Dans un communiqué signé par le professeur Frédéric Adelbert Kinkani, secrétaire national en charge de la communication, le CDER qualifie ce compromis diplomatique d’« accord historique » marquant « un tournant décisif de la rationalité politique moderne ». Le parti estime qu’il ouvre la voie à une ère nouvelle fondée sur la coexistence pacifique et la résolution des différends au-delà des logiques de guerre, dont la RDC a longtemps été victime.
Hommage au président Tshisekedi
Le CDER souligne également le rôle déterminant du président Félix Antoine Tshisekedi Tshilombo, saluant son « courage », sa « méthode » et sa « patience » dans la conduite du processus. Selon le communiqué, l’attitude du chef de l’État a permis d’offrir au pays « les chances de son développement » en œuvrant pour une paix durable avec le Rwanda.

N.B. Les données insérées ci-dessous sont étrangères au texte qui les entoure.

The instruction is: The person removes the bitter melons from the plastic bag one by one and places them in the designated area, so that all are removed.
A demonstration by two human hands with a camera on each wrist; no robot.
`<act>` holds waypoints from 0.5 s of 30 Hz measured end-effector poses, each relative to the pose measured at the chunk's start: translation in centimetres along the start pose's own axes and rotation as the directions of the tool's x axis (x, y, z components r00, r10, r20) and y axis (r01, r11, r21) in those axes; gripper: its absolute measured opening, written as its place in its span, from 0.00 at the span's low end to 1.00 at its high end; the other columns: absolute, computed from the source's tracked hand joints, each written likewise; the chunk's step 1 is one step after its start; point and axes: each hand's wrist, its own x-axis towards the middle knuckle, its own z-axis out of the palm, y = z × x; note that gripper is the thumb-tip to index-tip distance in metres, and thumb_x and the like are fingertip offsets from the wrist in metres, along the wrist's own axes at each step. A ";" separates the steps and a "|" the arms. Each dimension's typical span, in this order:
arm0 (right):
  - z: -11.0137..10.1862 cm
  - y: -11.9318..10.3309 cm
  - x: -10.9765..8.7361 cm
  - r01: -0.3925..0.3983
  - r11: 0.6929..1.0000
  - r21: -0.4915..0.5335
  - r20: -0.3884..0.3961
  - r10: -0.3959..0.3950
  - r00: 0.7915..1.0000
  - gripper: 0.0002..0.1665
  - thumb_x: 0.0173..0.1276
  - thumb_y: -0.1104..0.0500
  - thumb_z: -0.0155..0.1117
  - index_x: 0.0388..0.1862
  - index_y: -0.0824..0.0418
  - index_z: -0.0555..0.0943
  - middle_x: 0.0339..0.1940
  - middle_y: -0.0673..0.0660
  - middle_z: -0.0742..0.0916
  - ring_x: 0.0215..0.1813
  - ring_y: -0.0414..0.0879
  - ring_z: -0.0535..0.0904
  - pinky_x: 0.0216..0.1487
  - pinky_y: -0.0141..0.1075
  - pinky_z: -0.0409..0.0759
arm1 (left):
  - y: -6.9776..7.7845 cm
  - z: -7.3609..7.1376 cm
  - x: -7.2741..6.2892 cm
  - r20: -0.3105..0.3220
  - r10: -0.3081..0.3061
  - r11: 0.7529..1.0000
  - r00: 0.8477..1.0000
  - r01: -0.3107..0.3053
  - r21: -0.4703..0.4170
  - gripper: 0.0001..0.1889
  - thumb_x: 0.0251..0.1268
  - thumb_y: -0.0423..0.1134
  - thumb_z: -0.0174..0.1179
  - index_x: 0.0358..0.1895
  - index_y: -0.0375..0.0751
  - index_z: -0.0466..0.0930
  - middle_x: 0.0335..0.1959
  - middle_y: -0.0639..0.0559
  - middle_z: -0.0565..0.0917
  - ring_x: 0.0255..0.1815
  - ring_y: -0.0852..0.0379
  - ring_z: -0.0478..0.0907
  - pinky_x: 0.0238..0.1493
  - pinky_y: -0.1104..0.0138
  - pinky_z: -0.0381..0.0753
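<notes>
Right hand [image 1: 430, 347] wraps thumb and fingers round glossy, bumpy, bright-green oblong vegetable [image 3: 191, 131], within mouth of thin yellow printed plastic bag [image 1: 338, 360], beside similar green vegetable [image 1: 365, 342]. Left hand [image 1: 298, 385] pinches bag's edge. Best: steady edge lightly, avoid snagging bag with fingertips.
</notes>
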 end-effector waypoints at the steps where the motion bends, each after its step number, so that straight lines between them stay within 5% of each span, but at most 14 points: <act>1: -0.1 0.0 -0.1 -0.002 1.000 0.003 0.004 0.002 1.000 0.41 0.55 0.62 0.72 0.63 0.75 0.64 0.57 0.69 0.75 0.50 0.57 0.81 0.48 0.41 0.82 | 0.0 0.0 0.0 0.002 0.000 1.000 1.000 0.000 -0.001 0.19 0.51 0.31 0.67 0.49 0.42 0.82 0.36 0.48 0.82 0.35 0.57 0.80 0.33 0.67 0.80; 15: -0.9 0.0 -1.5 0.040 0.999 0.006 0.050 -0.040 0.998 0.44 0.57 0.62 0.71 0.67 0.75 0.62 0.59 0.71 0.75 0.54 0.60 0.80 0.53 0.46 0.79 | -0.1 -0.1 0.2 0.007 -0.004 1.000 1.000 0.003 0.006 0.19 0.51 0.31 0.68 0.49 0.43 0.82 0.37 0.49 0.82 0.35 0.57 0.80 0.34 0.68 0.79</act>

Reconnaissance à Donald Trump et à l’Union africaine
Le parti adresse par ailleurs ses remerciements au président américain Donald Trump pour son « rôle ultime » dans l’aboutissement des négociations. Le CDER félicite également l’Union africaine pour sa contribution stratégique à cette avancée diplomatique entre les deux États voisins.
L’intégrité territoriale « non négociable »
Tout en se réjouissant de l’accord, la formation politique insiste sur un principe jugé incontournable : « l’intégrité territoriale de la République démocratique du Congo et l’intégralité de ses frontières ne sont pas négociables ». Une précision que le CDER considère comme essentielle dans ce nouveau chapitre des relations bilatérales.

Le défi de la mise en œuvre
Pour le parti, la signature ne représente qu’une première étape. Le défi majeur résidera désormais dans la mise en œuvre concrète de l’accord, laquelle devra suivre des « séquences consensuelles bien établies et opposables à tous », souligne le communiqué.